Monday, November 4, 2024

Tactics Column: Opening game underlines the need ahead of Tierney

There’s a brilliant Youtube video of Johan Cruyff explaining his diamond formation on Dutch television. You may have seen it already, if not, it’s here.

“You always think you help someone by going towards him but you help him most by walking away from him. For example, I have the ball, I like playing 1v1. So helping me means walking away. But everyone says, ‘Hey, helping equals getting closer to someone.'”

Obviously it’s not a simplistic as Cruyff says. In order to really help a team-mate have the space for a 1v1, you’ll often need to be close to them in the first place before moving away. There’s no point leaving someone completely detached from the rest of the team, asking them to do everything themselves, and there’s no point being close to a team-mate without moving away from them. In Friday’s Premier League opener against Brentford, Arsenal both left Kieran Tierney awfully isolated, and then got closer to him but only in a way that suffocated him and limited his impact.

With Gabriel Martinelli — circled in the examples below — starting on the left but wanting to attack centrally, Tierney was repeatedly left without anybody to combine with or anybody to drag attention away from him and create space to move into. The Scot found himself out wide in a position where he had to either beat more than one Brentford defender or beat his man and continue driving over a huge distance before he could get into a good crossing position.

When Martinelli (or Balogun) did drift across to help, they often got in the way, dragging defenders into the spaces Tierney wants to attack instead of dragging them away.

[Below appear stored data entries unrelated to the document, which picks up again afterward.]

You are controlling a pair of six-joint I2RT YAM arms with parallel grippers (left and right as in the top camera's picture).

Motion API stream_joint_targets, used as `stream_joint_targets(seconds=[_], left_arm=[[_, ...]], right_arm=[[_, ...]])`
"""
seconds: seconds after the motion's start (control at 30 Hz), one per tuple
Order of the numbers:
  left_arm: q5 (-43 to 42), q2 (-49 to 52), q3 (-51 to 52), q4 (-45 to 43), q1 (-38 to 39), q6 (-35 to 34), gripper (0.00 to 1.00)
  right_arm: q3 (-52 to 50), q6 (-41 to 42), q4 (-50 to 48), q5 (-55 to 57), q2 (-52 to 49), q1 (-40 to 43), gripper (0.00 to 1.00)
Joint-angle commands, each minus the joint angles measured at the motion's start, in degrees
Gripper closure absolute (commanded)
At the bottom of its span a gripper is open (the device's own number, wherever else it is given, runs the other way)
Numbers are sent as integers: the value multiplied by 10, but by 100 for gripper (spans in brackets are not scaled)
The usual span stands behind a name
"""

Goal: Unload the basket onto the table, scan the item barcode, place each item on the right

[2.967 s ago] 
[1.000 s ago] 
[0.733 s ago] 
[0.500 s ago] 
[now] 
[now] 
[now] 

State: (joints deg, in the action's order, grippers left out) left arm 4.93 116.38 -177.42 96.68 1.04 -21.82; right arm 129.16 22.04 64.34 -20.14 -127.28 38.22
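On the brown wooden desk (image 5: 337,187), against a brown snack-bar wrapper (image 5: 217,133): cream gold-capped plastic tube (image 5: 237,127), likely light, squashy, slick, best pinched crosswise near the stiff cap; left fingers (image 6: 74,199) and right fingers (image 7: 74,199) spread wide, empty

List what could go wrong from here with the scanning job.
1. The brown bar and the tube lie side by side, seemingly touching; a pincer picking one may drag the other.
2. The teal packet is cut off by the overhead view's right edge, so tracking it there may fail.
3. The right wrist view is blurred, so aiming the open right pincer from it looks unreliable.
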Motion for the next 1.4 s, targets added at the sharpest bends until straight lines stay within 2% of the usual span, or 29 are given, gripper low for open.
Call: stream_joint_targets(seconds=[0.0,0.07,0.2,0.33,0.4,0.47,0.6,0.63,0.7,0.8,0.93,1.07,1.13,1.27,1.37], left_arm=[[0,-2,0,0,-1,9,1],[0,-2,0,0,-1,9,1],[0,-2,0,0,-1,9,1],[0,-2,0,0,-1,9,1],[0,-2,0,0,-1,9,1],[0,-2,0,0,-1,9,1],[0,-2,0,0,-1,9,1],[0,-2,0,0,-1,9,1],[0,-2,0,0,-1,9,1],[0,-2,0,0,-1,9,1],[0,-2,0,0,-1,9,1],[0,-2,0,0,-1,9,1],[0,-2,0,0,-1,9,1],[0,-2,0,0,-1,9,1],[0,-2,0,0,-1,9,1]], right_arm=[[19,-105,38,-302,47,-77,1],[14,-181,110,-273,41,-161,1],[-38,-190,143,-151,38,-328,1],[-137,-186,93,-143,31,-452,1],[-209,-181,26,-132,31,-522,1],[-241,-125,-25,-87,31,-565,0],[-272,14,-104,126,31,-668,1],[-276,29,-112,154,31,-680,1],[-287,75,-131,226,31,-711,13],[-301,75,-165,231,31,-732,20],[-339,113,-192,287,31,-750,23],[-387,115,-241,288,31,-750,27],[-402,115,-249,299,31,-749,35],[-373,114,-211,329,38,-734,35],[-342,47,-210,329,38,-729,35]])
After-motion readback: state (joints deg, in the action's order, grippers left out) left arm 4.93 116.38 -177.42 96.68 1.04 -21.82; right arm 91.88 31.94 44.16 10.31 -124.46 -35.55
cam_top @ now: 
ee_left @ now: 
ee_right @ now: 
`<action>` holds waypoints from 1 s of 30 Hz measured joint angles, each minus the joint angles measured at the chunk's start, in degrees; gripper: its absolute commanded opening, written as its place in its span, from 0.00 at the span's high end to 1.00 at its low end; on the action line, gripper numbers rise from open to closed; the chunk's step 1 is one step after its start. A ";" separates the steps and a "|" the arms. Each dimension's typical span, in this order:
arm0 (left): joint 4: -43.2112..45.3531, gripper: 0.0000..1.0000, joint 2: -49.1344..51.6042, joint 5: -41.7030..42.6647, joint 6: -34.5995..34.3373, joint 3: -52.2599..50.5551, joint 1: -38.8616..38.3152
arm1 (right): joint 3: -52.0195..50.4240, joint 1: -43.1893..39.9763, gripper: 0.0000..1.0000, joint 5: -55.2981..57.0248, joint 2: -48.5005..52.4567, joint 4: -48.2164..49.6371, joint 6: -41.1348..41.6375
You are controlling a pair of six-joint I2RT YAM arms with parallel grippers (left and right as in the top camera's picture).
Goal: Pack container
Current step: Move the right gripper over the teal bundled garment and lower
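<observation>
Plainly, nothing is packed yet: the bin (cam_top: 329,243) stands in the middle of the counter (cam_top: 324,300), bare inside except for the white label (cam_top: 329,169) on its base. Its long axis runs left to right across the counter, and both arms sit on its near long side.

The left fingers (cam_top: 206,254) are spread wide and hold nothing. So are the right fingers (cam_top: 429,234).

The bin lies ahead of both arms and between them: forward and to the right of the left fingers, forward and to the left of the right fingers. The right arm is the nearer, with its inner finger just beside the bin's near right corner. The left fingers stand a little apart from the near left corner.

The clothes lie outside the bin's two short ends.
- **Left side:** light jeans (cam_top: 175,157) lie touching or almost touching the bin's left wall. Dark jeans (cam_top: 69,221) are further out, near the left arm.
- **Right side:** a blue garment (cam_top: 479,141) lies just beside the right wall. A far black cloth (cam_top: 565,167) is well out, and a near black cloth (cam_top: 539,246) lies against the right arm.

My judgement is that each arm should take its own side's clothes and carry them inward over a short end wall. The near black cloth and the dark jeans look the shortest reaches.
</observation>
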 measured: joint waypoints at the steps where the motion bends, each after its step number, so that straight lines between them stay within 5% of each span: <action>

Put it this way: does it look like any Brentford player was ever wondering who should track Tierney or worried about doing so in any of those images? And why does the left-back never seem to have the ball beyond the man marking him, but is always receiving it with so much left to do? He was still Arsenal’s main outlet but his team-mates made his life harder, providing him with one option: run down the line and try to cross it in.

Compare the movement (or lack of it) on that flank to how Emile Smith Rowe tended to move on the other wing to help Nicolas Pepe. Smith Rowe is a fantastically unselfish player and constantly gets close to team-mates before moving in the direction opposite to where they are moving, either opening spaces for them by dragging opponents away or himself driving into spaces that open up.

On the rare occasions Brentford left-back Rico Henry was stretched and had to be covered by a centre-back, it was Smith Rowe either distracting him or using Pepe’s positioning as a distraction to burst in behind. The new Arsenal number 10 always looked to move whichever way Pepe wasn’t moving.


Tierney didn’t have this sort of accomplice on his side of the pitch until Bukayo Saka was introduced. Saka was on the pitch for around 20 seconds and had his second touch by the time Tierney was released for the first time with his new left-sided partner involved, dropping deep and playing the ball into Granit Xhaka to slide Tierney in behind Canos, dragging Ajer out of position in turn.

Saka dropped deeper than Martinelli, combining play rather than hoping to get on the end of a move, playing closer to Tierney, moving wider or narrower to drag Brentford players out of position. Tierney then repeatedly received the ball beyond Brentford right-back Sergi Canos, which in turn dragged the right-sided centre-back (Kristoffer Ajer at first and later Mads Sorensen) across the pitch to deal with the threat. Only they were better occupied too, with Saka’s positioning sometimes dragging them out of the defensive line and into midfield.

This happened again and again with Saka involved. The teenager dragged Canos out and quickly play the ball around him.

He would drift wide to bind Brentford players, occupying both the right-back and the right centre-back so Tierney could burst into space inside.

 

Or drop off of the frontline while inside, where Martinelli always looked to move upfield, dragging a centre-back out with him as Tierney made a run in behind.

And his presence deeper even encouraged Granit Xhaka to push on and occupy two players, including the same right-sided centre-back again, so Tierney had more space on the outside.

Suddenly it wasn’t so obvious who was marking who, or who had to track who, because Arsenal were so much more flexible. And the difference was the Tierney now received the ball behind the man marking him, over and over again, instead of being handed it and having to dribble past someone before delivering into the box or picking a man out.

Brentford found it much harder to handle and there may not have been a goal but the change did lead to Arsenal’s best chance of the game, with Tierney pulling the ball back to Pepe, who forced a great stop from David Raya.

If combination play and dragging opponents out of their shape is where Arsenal need to improve most, Saka and Smith Rowe are the keys.

If Mikel Arteta’s side are to improve when it comes to breaking down defences this season, Tierney and his partnership with whoever plays on the left is going to be crucial. There was nothing to celebrate in the season opener but there was a big lesson to be taken; the experiment with an out-and-out forward playing on the left needs to end if Arsenal are going to improve going forward.

Playing a left-sided midfielder who wants to come towards the ball is the best way to get the most out of Tierney, who excels moving away from it. Saka and Smith Rowe provide that quality like nobody else in the current Arsenal squad.